Karl-May-Bibliografie 1913-1945. Wolfgang Hermesmeier and Stefan Schmatz. Ed. Lothar and Bernhard Schmid. Bamberg; Radebeul: Karl-May-Verlag, 2000. 543, 64 p. ill. 18 cm. (Sonderband zu den gesammelten Werken Karl May's). ISBN 3-7802-0157-7: DM 148.00 [01-2-302]

In view of the complicated publishing history of the works of Karl May, and the vast number of his publications, any bibliography of May's works that aims for completeness faces a daunting task, that can only be met by physically examining the books themselves. For the period from 1875 until the author's death in 1912, Hainer Plaul's Illustrierte Karl-May-Bibliographie (Leipzig, 1988; currently out of print) met this goal admirably. The present work now covers the period from 1913 to the end of World War II with a completeness and level of detail comparable to Plaul's.

Each chapter is devoted to a particular category of publications, e.g., Chapter One to collected works editions. Each chapter bears an identifying code, and each entry in a chapter combines the chapter code with a serial number, so that each edition listed can be cited exactly by these reference numbers. The trade paper of German booksellers, Börsenblatt für den deutschen Buchhandel, and publishers' archives have been mined for detailed information down to the number of copies printed in each run of a particular edition; the editors have also used these sources to supply years of publication for the editions listed.

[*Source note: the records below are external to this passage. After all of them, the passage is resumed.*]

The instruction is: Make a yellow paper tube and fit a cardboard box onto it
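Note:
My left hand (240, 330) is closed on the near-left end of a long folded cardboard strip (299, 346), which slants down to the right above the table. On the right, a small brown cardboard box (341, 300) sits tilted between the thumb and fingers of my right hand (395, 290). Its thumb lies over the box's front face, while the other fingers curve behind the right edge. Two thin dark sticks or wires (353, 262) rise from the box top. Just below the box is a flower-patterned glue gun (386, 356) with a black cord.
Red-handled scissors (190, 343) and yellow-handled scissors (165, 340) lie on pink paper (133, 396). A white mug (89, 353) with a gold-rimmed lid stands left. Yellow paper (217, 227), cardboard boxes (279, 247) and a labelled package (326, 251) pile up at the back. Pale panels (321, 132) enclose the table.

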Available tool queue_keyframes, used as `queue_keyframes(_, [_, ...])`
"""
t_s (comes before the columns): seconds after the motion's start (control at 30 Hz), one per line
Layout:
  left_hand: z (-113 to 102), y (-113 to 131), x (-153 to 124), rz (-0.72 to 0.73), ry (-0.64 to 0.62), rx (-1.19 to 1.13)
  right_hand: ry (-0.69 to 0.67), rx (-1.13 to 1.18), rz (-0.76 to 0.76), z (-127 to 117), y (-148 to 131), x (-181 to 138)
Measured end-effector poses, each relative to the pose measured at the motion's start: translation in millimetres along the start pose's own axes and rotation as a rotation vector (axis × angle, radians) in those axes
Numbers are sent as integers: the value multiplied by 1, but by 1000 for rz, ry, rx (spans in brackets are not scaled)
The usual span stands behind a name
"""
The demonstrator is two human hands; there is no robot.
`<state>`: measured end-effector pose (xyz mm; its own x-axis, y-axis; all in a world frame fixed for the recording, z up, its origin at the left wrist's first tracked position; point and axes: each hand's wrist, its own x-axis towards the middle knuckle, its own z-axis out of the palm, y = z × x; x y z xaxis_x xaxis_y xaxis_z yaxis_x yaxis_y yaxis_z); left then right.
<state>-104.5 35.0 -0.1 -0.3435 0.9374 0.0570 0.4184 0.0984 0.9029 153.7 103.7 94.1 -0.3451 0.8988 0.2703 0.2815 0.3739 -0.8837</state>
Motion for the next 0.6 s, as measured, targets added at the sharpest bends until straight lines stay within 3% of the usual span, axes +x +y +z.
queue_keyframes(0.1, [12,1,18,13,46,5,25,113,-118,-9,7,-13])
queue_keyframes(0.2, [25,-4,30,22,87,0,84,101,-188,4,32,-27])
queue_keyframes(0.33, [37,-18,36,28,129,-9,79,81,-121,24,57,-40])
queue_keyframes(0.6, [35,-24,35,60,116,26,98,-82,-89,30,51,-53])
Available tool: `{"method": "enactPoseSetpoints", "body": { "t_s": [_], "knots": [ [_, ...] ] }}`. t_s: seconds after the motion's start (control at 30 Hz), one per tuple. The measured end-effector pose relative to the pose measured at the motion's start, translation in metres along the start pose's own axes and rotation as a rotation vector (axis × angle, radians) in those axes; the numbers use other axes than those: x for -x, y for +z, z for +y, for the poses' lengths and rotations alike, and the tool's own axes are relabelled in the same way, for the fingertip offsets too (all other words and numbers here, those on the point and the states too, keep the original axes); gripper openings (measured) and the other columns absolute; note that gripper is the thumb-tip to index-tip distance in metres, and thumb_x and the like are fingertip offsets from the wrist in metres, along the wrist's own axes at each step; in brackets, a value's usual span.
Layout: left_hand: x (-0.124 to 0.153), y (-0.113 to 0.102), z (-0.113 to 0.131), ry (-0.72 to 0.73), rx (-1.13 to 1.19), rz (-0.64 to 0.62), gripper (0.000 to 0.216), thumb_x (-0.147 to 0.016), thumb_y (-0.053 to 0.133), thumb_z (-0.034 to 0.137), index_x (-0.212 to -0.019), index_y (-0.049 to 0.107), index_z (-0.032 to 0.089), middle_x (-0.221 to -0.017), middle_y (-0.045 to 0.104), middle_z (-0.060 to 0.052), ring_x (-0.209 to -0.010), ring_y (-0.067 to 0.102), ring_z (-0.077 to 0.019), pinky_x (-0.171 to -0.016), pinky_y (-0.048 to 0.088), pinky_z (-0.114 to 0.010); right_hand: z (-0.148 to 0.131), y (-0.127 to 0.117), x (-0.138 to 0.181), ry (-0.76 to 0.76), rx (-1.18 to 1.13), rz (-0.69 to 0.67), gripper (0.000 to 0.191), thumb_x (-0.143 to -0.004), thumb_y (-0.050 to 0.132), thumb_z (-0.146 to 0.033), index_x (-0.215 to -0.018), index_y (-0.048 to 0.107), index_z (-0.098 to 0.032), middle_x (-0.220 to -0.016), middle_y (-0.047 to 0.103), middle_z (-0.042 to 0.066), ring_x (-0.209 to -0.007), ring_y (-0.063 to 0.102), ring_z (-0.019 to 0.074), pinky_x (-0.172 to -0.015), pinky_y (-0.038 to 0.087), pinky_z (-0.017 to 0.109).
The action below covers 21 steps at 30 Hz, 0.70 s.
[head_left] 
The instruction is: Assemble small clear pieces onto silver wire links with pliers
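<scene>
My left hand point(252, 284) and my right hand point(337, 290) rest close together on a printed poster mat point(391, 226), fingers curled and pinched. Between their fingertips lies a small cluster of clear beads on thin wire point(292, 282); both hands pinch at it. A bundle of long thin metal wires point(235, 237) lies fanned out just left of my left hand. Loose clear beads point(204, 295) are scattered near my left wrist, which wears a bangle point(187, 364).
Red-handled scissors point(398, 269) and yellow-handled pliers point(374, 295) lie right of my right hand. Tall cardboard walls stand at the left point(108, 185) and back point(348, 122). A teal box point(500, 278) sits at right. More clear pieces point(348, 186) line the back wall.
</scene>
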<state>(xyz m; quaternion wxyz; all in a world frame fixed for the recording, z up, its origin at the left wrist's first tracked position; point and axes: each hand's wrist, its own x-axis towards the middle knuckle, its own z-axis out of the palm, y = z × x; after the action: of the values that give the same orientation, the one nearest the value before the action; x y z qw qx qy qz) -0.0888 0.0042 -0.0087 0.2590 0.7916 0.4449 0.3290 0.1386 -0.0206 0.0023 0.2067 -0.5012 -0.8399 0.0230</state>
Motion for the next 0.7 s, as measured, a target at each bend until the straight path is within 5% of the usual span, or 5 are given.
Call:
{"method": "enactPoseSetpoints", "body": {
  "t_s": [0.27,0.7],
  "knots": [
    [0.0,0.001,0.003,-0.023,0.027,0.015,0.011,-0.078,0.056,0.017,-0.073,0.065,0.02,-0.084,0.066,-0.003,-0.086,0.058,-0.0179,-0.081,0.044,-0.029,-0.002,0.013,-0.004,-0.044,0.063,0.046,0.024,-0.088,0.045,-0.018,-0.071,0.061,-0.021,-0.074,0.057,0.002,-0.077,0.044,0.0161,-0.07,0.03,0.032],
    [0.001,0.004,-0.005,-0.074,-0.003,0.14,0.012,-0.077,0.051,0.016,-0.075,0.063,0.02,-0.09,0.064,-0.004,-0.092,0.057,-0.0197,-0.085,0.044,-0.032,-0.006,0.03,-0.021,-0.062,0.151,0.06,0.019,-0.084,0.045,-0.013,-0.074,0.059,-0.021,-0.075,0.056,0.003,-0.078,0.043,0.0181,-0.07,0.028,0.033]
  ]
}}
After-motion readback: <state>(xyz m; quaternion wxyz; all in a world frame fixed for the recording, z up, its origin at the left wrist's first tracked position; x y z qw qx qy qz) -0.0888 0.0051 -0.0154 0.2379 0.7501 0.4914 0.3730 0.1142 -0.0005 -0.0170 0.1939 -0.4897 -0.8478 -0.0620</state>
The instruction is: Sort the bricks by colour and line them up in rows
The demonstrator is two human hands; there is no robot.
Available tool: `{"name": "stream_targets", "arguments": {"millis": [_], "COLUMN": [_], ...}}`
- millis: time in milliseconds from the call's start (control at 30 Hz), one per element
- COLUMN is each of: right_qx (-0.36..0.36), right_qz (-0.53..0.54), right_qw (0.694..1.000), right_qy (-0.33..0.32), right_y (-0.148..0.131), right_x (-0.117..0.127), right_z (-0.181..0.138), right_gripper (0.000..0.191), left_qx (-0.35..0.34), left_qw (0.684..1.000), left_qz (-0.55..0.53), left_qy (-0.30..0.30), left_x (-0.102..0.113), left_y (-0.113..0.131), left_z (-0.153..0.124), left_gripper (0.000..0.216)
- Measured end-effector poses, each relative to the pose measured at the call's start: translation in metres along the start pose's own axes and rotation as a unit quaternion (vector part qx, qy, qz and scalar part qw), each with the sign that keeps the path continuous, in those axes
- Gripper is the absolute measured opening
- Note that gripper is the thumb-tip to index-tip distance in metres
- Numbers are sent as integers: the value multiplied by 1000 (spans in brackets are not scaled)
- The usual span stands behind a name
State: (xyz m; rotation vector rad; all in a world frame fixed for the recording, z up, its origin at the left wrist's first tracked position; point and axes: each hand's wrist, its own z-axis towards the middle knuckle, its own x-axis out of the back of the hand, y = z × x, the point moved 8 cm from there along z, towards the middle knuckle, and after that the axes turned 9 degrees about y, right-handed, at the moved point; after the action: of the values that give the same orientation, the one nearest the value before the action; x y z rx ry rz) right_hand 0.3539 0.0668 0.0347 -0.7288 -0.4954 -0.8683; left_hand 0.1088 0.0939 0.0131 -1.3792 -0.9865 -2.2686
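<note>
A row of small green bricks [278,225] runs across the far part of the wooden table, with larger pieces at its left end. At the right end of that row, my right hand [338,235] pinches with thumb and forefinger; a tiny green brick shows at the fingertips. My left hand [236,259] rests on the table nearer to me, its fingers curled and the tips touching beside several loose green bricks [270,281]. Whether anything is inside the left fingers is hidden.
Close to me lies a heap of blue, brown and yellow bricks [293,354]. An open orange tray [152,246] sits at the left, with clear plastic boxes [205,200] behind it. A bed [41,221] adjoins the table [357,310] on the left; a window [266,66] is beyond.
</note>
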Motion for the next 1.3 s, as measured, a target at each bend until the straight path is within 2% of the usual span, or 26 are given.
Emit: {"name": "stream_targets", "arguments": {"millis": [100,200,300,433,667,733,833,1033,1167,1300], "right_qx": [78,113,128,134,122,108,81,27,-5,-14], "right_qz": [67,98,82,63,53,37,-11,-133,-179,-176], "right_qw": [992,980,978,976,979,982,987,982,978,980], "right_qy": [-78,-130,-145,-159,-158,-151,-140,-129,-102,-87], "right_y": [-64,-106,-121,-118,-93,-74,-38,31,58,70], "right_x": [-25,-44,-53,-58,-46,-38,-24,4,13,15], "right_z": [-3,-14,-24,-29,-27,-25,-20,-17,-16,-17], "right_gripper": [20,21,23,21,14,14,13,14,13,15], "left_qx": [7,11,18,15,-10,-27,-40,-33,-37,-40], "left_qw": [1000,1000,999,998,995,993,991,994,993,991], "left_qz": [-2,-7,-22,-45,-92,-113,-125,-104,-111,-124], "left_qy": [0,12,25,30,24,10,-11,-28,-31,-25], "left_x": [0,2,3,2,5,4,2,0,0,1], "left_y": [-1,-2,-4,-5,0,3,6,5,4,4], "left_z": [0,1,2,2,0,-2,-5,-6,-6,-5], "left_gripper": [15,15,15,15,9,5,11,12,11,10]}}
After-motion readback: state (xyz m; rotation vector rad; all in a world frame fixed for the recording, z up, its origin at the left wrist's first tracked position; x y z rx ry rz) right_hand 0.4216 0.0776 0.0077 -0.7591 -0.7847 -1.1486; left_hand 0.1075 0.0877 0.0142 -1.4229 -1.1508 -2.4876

Editions are further identified by the illustration used on their cover, with references to the colored plates on which many of these cover illustrations are shown. The indexes, using the reference numbers described above, provide access to the entries by (1) title; (2) series; (3) journals; (4) publishers; (5) personal names; and (6) printers. There is also a concordance to the identifying numbers used in Plaul's bibliography. A bibliography for the post-World War II period remains a desideratum, so it is encouraging to read the statement in the preface that work on that project has started. [sh/crc]


Maler-Müller-Bibliographie [Painter Müller Bibliography]. Ed. Rolf Paulus and Eckehard Faul. Heidelberg: Winter, 2000. vii, 325 p. ill. 22 cm. (Werke und Briefe / Friedrich Müller: Bibliographie). ISBN 3-8253-1041-8: DM 118.00 [01-1-055]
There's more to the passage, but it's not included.